Hadn't seen the union approach in #2 before, I like that a lot. The 2 named properties are intuitive to other developers reading it, but now we also get compile-time safety that the combinations they use are valid. Thanks!

For anyone else that this was new to, Flow has documented these as "disjoint unions": https://flow.org/en/docs/types/unions/#toc-disjoint-unions


I would propose a fourth option, use two reducers to decouple loading of data with actual data. Both reducers listen to the same events and update independently. Your data ends up looking like { picturesLoading: false/true, pictures: [] }, which everyone can understand. Your reducers look like:

    const picsLoadingReducer = (state = false, action) => {
      switch (action.type) {
        case PICS_REQUEST: return true;
        case PICS_FAILURE: return false;
        case PICS_SUCCESS: return false;
        default: return state;
      }
    };

    const picsReducer = (state = [], action) => {
      switch (action.type) {
        case PICS_FAILURE: return action.payload;
        case PICS_SUCCESS: return action.payload;
        default: return state;
      }
    };
IMO this is a bit more simple since we don't mix two concepts (am I loading data, what is the data to be rendered).


This is effectively the same solution as the authors second option.


Yep! However the reason why I've written this was not to demonstrate my own creativity it was more to show that the concerns that the author had with option 2 disappear when you approach the problem from a different perspective. Your codebase doesn't become more complex as you add more actions since the loading reducer doesn't need to change. You are also less likely to run into bugs since a boolean is a better primitive for the behavior he is describing.


This doesn't avoid the split brain concern completely though: your suggestion has 4 states, and one of them is invalid (picturesLoading: true, pictures: non-empty).

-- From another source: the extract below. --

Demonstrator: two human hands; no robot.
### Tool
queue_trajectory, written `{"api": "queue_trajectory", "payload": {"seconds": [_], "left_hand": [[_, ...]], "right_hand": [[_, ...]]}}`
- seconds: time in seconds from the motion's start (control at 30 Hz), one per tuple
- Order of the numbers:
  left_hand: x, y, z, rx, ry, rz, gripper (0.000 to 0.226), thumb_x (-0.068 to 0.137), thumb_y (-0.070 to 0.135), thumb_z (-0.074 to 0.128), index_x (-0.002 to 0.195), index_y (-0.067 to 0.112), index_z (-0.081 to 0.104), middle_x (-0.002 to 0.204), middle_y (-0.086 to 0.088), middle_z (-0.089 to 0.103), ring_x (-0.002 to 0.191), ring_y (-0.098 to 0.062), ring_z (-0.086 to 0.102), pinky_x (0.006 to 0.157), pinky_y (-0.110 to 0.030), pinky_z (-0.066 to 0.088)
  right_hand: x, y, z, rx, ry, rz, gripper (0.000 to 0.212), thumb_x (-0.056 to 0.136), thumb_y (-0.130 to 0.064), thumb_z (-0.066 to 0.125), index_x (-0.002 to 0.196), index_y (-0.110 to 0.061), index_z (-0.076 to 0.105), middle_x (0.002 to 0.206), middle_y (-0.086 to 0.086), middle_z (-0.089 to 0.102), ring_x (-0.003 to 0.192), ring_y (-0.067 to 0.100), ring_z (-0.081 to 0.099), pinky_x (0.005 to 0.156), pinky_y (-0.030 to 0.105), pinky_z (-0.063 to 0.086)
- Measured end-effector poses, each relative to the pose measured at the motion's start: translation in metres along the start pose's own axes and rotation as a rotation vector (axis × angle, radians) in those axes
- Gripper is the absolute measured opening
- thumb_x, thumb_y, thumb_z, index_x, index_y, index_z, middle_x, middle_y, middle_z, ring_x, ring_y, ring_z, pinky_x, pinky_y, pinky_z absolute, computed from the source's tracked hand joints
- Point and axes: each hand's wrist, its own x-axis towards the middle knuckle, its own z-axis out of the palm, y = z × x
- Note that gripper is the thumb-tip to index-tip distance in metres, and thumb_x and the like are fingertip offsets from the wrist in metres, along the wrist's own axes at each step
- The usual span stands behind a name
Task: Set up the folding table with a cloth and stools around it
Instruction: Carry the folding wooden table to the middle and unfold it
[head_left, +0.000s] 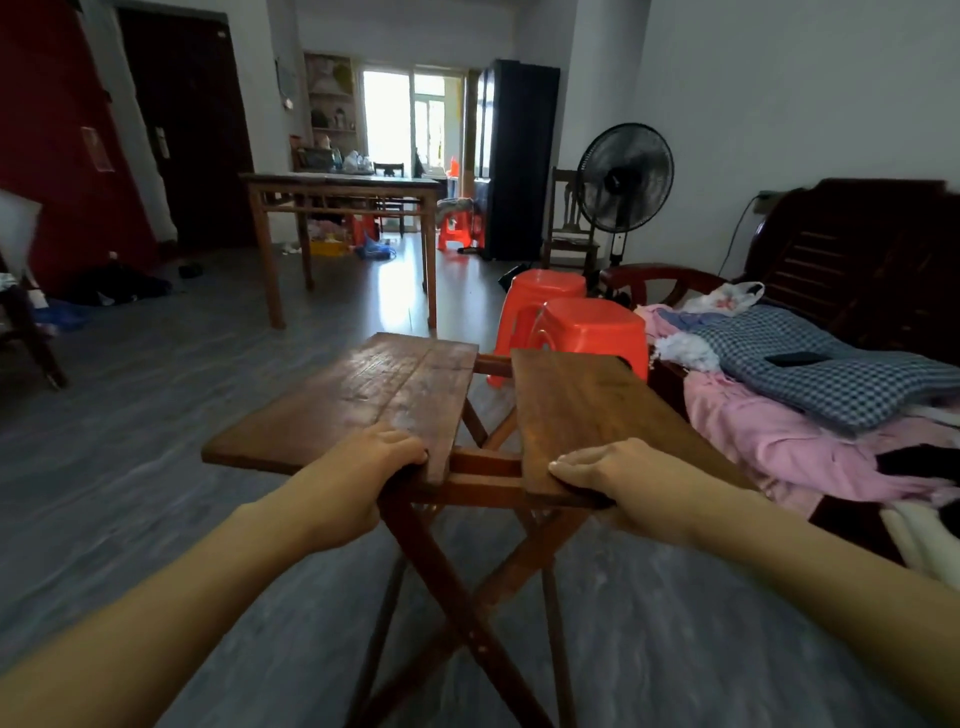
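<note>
A dark wooden folding table (363, 400) stands on crossed legs in front of me, its top split into two leaves with a gap between them. My left hand (374, 462) grips the near inner corner of the left leaf. My right hand (608, 473) grips the near edge of the right leaf (587, 410), which tilts down to the right. Two red plastic stools (592, 332) stand just behind the table on the right. A blue checked cloth (810, 364) lies on the wooden sofa to the right.
A wooden sofa (872, 260) piled with pink fabric (769, 441) runs along the right. A standing fan (623, 182) and a chair are behind the stools. A tall wooden table (343, 187) stands mid-room. Grey floor lies open to the left.
</note>
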Motion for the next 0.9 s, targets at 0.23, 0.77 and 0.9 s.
{"api": "queue_trajectory", "payload": {"seconds": [0.23,0.77,0.9], "left_hand": [[0.007,0.019,0.044,-0.008,-0.194,0.009,0.057,0.067,0.001,0.057,0.120,0.021,0.055,0.127,0.006,0.053,0.121,-0.015,0.044,0.095,-0.024,0.039],[0.023,0.029,0.081,-0.098,-0.203,-0.093,0.054,0.078,0.006,0.064,0.128,0.021,0.054,0.132,0.006,0.050,0.126,-0.012,0.039,0.104,-0.032,0.041],[0.017,0.045,0.087,-0.026,-0.239,-0.072,0.056,0.080,0.011,0.067,0.131,0.025,0.050,0.138,0.008,0.047,0.129,-0.012,0.038,0.101,-0.036,0.045]], "right_hand": [[0.027,-0.013,0.039,0.078,-0.001,-0.062,0.054,0.086,-0.018,0.066,0.138,-0.016,0.052,0.146,0.003,0.049,0.132,0.021,0.047,0.105,0.038,0.040],[0.031,-0.005,0.060,0.221,-0.045,0.045,0.063,0.087,-0.006,0.061,0.145,-0.022,0.045,0.154,-0.001,0.037,0.142,0.010,0.033,0.117,0.027,0.023],[0.017,-0.008,0.067,0.206,-0.093,0.071,0.061,0.086,-0.020,0.069,0.143,-0.024,0.048,0.150,-0.003,0.044,0.138,0.012,0.039,0.114,0.033,0.031]]}}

If a refactoring or some other edit of the source leads to that state, the pictures may not get rendered (if the pictures are right but picturesLoading is wrong), or the wrong pictures may get rendered (if picturesLoading is right and pictures is wrong).


I'm confused by why you think that there is an "invalid" state in this situation.

The canonical example for that state is pagination. I have thousands of pictures loaded on a server but due to resource constraints the server only responds with 25 pictures. When I scroll to a specific point we make a request to load more pictures. Therefore I end up in the state of pictures being non empty and picturesLoading being true. If I were in charge the UI for that application, I might change the opacity of the container to signal that we are loading in new data. When we get a response from the server we can either append the data to the pictures array or we can replace it with the new data. Depending on how you want to build your product, either choice is valid.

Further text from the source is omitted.